:: WHAT YOU ARE ASKED TO DO ::
Starting at the top of the listing below, copy each line exactly, stopping after the line that contains "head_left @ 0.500".

═════ DATASET EXTRACT ═════

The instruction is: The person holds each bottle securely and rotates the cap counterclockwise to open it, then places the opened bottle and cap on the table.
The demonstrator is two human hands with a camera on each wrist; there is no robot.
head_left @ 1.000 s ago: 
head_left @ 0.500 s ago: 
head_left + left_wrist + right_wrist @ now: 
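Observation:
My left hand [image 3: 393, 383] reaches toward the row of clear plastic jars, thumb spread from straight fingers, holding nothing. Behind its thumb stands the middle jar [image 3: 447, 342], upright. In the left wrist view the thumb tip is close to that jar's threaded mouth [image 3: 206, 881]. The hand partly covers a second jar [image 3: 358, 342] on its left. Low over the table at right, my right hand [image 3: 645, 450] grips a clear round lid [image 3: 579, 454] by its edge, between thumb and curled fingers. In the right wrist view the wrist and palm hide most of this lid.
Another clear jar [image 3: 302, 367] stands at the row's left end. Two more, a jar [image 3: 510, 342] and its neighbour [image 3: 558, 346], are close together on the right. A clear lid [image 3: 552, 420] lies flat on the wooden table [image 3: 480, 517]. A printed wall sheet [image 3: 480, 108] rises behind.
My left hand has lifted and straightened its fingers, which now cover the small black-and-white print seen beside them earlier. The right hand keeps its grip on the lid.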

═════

:: ANSWER SECTION ::
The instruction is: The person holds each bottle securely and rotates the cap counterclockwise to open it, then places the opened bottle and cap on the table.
The demonstrator is two human hands with a camera on each wrist; there is no robot.
head_left @ 1.000 s ago: 
head_left @ 0.500 s ago: 

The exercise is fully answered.